Captain Cousteau tells of exploring sunken ships, including a Roman galley filled with a cargo of wine jars, some of them still sealed and bearing the initials of ancient Greek wine merchants, and of retrieving antique marble and statuary looted from the Greeks by the conquering Romans and lost at sea centuries ago. With Captain Cousteau one enters drowned caverns into which the light of day has never penetrated; one of these, the cave of the Fountain of Vaucluse, very nearly cost the author his life.
The book unfolds one fascinating undersea panorama after another….
Captain Cousteau, unlike so many writers about the deep, has not marred his stories with supercharged prose. There are no hair-raising tales of encounter with sea denizens; instead he devotes an entire chapter to portraying many of these "monsters" as they really are. We learn that octopi cannot be induced to bite, and wish nothing more than to be let alone. Similarly, reputedly savage morays and conger eels are shown to be veritable "home bodies" showing resentment only when their dens are deliberately invaded….
Only sharks are treated with concern, and one of the most interesting chapters in the book deals with an encounter with a shark of unknown species which cornered Captain Cousteau and his friend Frederic Dumas (the civilian diver who helped test the aqualung) near the body of a dead whale. It is as good a shark story as any I have read.

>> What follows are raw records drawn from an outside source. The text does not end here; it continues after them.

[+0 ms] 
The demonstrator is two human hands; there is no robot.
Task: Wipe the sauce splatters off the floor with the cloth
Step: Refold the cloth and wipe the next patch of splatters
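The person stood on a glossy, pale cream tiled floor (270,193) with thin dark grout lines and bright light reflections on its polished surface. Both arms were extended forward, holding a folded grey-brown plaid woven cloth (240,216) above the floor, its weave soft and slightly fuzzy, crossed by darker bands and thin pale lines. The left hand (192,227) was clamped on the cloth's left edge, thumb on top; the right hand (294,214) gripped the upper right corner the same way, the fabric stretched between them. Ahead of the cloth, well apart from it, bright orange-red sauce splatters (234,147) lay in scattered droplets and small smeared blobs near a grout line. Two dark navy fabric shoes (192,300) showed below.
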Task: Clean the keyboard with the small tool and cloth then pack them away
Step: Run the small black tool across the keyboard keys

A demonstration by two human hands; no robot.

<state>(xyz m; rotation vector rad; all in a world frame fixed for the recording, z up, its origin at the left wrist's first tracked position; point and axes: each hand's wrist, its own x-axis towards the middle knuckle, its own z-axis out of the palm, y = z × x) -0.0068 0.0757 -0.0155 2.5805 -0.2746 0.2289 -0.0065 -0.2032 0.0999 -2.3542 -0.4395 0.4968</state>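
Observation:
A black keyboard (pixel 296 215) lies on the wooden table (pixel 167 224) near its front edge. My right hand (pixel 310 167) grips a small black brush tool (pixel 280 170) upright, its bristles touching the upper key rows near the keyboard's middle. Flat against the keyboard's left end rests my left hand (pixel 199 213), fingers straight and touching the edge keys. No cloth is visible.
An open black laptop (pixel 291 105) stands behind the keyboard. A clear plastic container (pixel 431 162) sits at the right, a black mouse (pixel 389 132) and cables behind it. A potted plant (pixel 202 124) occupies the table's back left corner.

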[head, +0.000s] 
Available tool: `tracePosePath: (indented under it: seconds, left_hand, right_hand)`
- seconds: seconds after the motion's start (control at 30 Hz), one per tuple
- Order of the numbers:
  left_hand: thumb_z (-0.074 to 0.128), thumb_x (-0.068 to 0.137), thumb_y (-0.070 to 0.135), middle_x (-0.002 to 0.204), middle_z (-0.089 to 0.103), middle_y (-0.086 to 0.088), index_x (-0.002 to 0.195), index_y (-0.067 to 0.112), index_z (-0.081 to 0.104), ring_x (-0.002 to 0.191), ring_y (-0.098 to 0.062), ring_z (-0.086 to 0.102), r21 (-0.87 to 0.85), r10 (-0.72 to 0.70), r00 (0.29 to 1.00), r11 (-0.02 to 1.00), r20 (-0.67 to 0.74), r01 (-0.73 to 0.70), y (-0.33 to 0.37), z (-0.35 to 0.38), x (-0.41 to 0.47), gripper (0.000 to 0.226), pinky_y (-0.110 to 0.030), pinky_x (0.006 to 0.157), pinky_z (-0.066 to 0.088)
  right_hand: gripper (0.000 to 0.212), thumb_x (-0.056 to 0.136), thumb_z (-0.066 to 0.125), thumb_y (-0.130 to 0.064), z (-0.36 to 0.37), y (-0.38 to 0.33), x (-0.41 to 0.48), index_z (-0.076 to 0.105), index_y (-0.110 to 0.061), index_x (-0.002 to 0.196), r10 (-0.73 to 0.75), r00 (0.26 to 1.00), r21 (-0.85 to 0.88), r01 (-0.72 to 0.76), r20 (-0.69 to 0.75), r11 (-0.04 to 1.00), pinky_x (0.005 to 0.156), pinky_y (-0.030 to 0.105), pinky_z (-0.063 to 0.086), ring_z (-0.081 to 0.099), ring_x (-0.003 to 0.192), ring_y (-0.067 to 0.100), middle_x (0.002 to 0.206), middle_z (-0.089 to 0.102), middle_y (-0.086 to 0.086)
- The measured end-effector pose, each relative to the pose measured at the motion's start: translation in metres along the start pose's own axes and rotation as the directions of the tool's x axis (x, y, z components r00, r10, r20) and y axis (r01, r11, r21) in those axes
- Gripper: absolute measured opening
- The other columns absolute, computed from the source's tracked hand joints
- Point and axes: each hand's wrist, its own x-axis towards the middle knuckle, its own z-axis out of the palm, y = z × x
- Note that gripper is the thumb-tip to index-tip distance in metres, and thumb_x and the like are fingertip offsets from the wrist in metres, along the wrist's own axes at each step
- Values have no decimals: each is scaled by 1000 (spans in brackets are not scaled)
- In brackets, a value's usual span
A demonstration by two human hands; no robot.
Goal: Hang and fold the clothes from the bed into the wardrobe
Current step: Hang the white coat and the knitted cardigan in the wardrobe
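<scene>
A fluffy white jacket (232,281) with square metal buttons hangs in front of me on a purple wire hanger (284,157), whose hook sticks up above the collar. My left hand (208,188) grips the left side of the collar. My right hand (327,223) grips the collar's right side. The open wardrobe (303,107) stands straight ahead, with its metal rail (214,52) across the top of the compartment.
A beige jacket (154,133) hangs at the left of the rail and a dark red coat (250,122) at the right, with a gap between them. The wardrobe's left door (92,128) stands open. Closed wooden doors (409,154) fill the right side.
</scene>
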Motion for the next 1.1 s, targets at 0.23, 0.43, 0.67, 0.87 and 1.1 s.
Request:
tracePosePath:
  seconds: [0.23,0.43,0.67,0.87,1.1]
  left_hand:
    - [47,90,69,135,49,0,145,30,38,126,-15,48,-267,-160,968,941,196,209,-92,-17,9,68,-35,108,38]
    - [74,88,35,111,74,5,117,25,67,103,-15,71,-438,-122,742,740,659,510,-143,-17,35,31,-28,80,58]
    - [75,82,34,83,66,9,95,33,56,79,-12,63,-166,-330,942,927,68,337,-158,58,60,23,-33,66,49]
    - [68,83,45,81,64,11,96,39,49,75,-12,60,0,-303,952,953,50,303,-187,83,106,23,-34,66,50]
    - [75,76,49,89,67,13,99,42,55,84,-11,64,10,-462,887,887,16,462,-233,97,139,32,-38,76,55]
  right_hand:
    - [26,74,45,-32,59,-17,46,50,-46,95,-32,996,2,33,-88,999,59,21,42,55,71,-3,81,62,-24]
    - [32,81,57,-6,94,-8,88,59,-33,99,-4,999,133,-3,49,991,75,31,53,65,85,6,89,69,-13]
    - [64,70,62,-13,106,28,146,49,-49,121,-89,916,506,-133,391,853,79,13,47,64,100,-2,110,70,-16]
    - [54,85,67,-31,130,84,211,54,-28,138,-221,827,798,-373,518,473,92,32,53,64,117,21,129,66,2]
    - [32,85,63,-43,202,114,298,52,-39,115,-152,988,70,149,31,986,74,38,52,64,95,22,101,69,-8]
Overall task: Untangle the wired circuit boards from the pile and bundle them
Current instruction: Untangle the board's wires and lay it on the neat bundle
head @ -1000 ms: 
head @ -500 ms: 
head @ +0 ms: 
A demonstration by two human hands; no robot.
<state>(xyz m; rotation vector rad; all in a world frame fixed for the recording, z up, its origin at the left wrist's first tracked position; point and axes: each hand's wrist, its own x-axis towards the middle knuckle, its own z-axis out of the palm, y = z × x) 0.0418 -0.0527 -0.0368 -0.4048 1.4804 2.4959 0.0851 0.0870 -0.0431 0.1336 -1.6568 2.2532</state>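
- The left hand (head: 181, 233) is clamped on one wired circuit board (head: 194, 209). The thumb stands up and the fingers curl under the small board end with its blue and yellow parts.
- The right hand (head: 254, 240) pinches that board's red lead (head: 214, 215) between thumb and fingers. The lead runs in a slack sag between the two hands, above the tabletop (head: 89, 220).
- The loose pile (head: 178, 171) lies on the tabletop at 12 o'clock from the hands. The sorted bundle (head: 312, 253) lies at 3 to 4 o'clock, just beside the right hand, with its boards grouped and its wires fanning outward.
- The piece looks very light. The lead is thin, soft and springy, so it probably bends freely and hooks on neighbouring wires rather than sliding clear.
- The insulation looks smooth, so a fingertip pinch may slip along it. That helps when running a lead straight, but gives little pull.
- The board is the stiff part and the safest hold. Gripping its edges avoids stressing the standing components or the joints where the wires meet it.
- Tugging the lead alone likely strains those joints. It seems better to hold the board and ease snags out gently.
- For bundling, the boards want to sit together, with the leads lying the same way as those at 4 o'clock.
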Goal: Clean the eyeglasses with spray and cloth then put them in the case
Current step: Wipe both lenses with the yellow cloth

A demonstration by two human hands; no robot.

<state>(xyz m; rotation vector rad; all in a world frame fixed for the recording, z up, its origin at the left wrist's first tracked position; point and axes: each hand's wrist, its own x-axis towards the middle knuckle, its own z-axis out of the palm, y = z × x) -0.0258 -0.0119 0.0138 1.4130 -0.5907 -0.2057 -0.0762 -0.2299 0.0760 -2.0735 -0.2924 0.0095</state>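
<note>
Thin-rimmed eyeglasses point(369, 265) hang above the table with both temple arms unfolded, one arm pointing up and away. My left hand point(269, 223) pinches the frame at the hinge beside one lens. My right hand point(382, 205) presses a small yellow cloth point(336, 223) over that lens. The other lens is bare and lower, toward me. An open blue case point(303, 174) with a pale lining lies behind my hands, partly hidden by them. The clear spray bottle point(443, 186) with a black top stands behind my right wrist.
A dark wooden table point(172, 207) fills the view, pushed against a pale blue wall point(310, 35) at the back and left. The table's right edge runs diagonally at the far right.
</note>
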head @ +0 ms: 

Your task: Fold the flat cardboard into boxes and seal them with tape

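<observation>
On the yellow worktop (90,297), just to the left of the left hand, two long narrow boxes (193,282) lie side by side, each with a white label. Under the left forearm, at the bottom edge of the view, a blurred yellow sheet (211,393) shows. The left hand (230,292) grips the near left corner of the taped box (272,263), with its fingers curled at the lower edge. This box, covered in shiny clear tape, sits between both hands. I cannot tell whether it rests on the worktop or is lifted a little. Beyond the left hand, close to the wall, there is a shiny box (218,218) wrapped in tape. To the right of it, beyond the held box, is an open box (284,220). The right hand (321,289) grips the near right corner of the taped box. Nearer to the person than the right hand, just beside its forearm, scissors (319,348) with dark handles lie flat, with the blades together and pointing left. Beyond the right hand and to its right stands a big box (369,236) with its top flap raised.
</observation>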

By far the better part of the book is the latter half, in which Captain Cousteau describes in detail the appearance of his undersea world and its inhabitants. One wishes he had devoted even more space to this and less to the development of his equipment. In sum, however, he has made a worth-while contribution to deep-sea exploration methods and has placed the thrill of ocean investigation within the reach of nearly everyone.
Gilbert Klingel, "A World of Lost Ships and Shy Octopi," in The New York Times Book Review, February 8, 1953, p. 3.